→ **Task**: From the first line to the last, return the material exactly.
——
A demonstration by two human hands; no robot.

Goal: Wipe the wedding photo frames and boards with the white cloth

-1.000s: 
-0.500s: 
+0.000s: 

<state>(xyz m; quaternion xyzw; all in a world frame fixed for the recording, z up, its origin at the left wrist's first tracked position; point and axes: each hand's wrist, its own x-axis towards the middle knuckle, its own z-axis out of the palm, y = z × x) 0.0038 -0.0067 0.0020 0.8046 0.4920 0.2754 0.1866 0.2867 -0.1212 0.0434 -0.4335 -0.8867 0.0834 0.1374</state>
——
→ **Solution below**:
A demonstration by two human hands; no robot.

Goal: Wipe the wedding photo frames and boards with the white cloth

-1.000s: 
-0.500s: 
+0.000s: 

<state>(xyz m; quaternion xyzw; all in a world frame fixed for the recording, z up, its origin at the left wrist's first tracked position; point and axes: each hand's wrist, its own x-axis towards the middle knuckle, its own z-axis out of the palm, y = z × x) 0.0038 -0.0067 0.0020 0.8046 0.4920 0.2754 0.1866 0.2867 -0.1212 0.0434 -0.4335 -0.8867 0.0834 0.1374</state>

Nothing else is required to complete the output.